Natural Dye Class Results
I took a natural dye class at Deep Color Studio, my favorite place on earth, and these were my results from the April class. Above is the indigo and overdyed indigo we did. We handpainted one roving, (top left) and I didn't particularly like how mine came out, so I overdyed it. I overdyed my yellow that was dyed with fustic. I don't think I used enough to make a really bright yellow so who knows how this supposed green will come out when I finally wash these rovings. Since the indigo pot is going now I decided these needed a few more dips. I love the color they are now and to keep them this way I think they will need two to three more dips. I am totally guessing, I know you are supposed to dye 2-3 shades darker than you want the final color to be. My first piece of felt is also in the top corner of this picture, it was a white corriedale square and now it is a blue corriedale square. Wow, right?
Our instructor, Claudia, also let us dye some of our own handspun in the class so I stuck these in: more 2 ply Merino and a thick and thin single. These will need several dips, I think they only got two fast ones at the end of the class. Indigo has a smell that is somewhere between a rotten egg and burning rubber. Something like you might imagine The Bog of Eternal Stench to smell like. In fact, I think indigo dyeing arose of bogs in some places; something about things being dropped in the bog and coming out green and then turning blue when they hit the air. In any case, to me it smells rare and blue. Its all terribly Eye of Newt, there is the big pot over the fire, (no bubbling allowed though!) the finicky & fermenting ingredients, the magic of color change from yellow/green to deep blue and, of course, enter me-the bedraggled hag with rubber gloves.
Cochineal, Cochineal, madder and cochineal/fustic/madder mixed. Now that is an imaginative title for this shot. The mix is the pink. Although at the time I was convinced that the pink was somehow the madder and the orange the mix.

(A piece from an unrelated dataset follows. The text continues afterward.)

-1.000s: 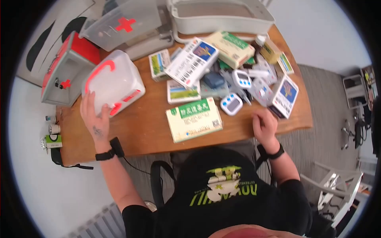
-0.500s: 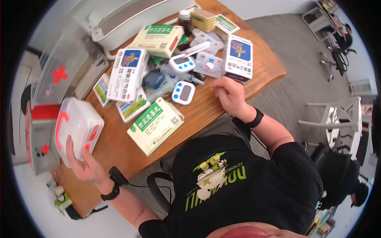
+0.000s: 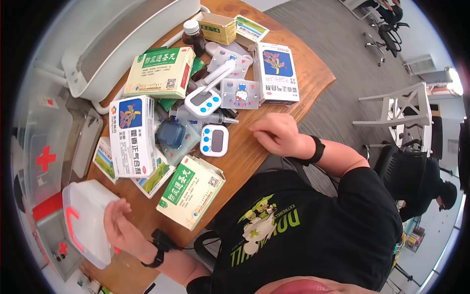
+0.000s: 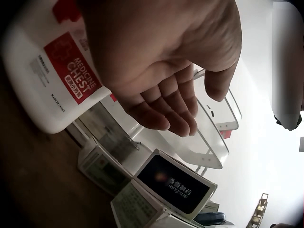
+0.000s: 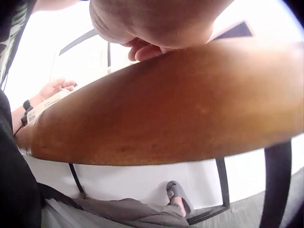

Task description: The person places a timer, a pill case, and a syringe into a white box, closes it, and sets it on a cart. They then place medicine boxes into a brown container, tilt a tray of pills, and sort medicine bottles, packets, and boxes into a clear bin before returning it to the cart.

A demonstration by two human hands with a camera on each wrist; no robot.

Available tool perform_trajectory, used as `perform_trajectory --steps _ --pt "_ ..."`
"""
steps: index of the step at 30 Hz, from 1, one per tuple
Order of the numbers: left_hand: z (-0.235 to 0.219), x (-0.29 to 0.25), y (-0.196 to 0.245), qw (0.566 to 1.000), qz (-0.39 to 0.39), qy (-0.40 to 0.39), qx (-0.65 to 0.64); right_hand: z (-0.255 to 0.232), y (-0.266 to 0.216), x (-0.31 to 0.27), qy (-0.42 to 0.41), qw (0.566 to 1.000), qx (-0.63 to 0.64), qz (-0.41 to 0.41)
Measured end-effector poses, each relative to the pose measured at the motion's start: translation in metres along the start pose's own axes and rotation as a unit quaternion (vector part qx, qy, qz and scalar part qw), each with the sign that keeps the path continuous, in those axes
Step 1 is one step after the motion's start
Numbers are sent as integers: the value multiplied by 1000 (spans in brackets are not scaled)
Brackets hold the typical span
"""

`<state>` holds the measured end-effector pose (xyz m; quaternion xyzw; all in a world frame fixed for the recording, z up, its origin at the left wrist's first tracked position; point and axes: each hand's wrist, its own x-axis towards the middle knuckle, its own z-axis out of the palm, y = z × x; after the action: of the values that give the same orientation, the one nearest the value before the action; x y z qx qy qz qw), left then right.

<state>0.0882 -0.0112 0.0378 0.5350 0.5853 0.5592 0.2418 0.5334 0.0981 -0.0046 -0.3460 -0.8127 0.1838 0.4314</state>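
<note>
My left hand (image 3: 122, 228) is beside a white medicine chest (image 3: 85, 206) with a red handle, overlapping its near side in the head view. Its fingers are relaxed and bent a little, holding nothing; in the left wrist view the chest's red label (image 4: 73, 69) shows behind the palm. My right hand (image 3: 278, 134) rests at the table's front edge with loosely curled fingers and nothing in them. Nearest to it are a white timer (image 3: 214, 140) and a syringe (image 3: 215, 118). A cream-and-green medicine box (image 3: 191, 191) lies between the hands.
Piled on the wooden table (image 3: 245, 157) are a blue-and-white box (image 3: 132, 137), another cream-and-green box (image 3: 159, 73), a second timer (image 3: 202, 102), a brown bottle (image 3: 193, 36) and a Hello Kitty case (image 3: 240, 94). A white rimmed container (image 3: 112, 44) stands behind; a tall box (image 3: 277, 73) is at right.
The head view has swung round, shifting the table's contents leftward. My left hand has come off the chest's front corner to its near side. The right hand stays at the table edge.
</note>
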Motion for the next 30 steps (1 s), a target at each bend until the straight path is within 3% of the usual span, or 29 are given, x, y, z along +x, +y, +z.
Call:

I was absolutely certain that there had been some amazing weirdness that happened to produce this result. Of course, it was my own incredible ability to mislabel. So, this was the other portion of our class. We did some dyeing with natural dye extracts (the indigo was also an extract) and we ground the cochineal bugs in a coffee grinder (I didn't do this but I did get two bright red bundles of fiber out of it) and got this fabulous red with it. Claudia recommended that we not overdye these, they would have been a beautiful purple I think but she said that this red was a special treat for natural dyers since this level of brilliance is so costly that we would probably not dye like this again on our own. I am not super into the whole idea of grinding bugs up but I am into red. I've tried for red with madder but haven't had luck with consistent results, haha, welcome to natural dyeing I suppose. I am going to try a purely cold dyed madder with the fiber left to mordant for a long time and then a long, long soak in a high concentration of madder. I hope this will get me something more red! I know it will be a yellow/red and not a blue/red but I can live with that. Cochineal, I suppose its not much different than silk. I wish they could just find the already dead bugs and grind those! Wouldn't that be nice?! Like road kill cochineal, you know? At this point in time I not totally comfortable with buying farmed bugs to mash up but I am happy to hang onto this bright red goodness for now.